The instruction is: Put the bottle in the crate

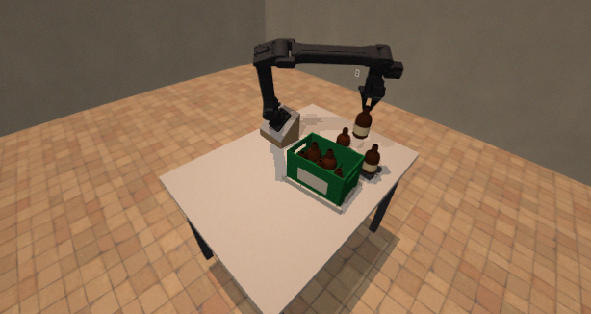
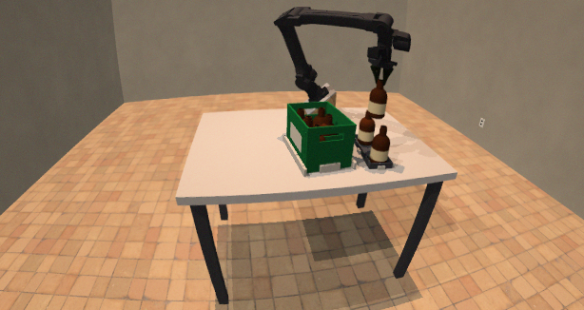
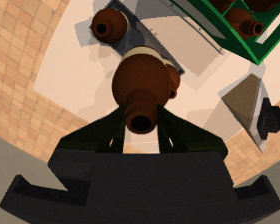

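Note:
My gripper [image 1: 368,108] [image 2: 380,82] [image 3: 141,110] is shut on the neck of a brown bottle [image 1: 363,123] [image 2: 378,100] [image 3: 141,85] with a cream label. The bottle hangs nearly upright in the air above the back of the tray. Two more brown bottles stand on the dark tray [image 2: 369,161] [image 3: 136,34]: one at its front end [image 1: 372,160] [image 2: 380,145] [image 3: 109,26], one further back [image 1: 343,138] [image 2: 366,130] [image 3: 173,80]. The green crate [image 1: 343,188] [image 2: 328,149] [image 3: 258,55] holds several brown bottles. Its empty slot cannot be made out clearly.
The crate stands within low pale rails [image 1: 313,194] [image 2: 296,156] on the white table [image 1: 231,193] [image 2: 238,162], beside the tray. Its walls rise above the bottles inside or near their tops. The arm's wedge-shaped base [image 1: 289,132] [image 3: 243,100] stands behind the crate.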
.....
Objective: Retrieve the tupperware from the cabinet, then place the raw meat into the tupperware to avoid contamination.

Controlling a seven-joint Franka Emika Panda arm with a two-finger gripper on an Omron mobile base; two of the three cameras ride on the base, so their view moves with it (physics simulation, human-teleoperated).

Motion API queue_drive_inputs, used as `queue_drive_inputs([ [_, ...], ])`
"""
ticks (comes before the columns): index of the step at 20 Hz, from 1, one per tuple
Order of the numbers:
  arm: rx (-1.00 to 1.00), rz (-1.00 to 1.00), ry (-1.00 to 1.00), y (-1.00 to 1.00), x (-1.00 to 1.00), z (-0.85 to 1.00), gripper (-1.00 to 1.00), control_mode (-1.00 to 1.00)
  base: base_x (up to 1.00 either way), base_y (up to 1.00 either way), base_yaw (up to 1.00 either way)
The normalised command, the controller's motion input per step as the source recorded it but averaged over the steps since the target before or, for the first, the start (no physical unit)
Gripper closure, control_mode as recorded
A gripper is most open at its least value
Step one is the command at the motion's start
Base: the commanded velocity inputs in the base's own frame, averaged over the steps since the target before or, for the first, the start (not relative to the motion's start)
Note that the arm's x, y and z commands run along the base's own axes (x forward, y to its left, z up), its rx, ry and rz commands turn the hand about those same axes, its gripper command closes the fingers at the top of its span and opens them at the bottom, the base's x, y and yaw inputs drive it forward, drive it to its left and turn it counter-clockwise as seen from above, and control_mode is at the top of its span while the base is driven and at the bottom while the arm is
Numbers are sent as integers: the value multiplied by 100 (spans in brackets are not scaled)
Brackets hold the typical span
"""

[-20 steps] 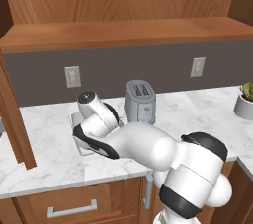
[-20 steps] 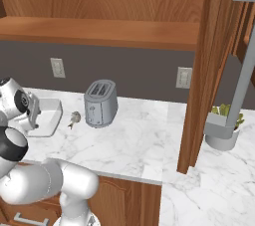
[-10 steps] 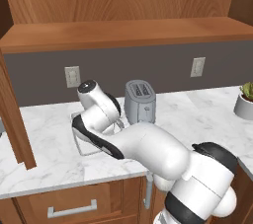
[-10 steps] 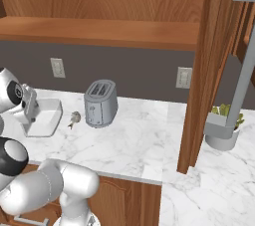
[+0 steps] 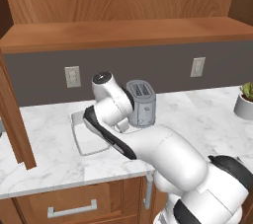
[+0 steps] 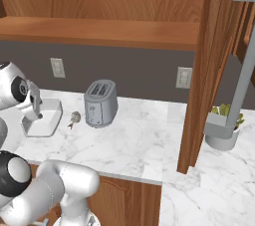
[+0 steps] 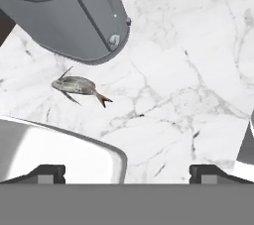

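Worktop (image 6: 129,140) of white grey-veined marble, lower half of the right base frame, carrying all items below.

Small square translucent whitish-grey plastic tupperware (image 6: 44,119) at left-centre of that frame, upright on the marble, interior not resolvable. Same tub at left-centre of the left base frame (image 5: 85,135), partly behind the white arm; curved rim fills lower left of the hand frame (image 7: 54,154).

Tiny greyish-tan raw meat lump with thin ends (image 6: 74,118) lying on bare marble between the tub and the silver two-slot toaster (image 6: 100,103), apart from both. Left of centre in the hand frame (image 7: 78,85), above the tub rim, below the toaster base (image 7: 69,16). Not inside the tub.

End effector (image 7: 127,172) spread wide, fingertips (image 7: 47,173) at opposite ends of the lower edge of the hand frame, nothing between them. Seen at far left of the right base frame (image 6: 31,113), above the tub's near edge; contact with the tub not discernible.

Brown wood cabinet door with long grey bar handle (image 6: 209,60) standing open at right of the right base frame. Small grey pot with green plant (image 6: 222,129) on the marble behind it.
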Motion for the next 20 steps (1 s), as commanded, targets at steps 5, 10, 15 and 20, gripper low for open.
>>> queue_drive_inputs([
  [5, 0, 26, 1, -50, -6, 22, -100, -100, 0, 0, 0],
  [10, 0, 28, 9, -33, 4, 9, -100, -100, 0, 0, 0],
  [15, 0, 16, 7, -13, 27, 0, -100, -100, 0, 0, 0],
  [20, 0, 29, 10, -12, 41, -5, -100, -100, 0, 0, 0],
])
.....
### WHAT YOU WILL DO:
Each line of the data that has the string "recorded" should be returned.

### SOLUTION TO THE PROBLEM:
The normalised command, the controller's motion input per step as the source recorded it but averaged over the steps since the target before or, for the first, the start (no physical unit)
Gripper closure, control_mode as recorded

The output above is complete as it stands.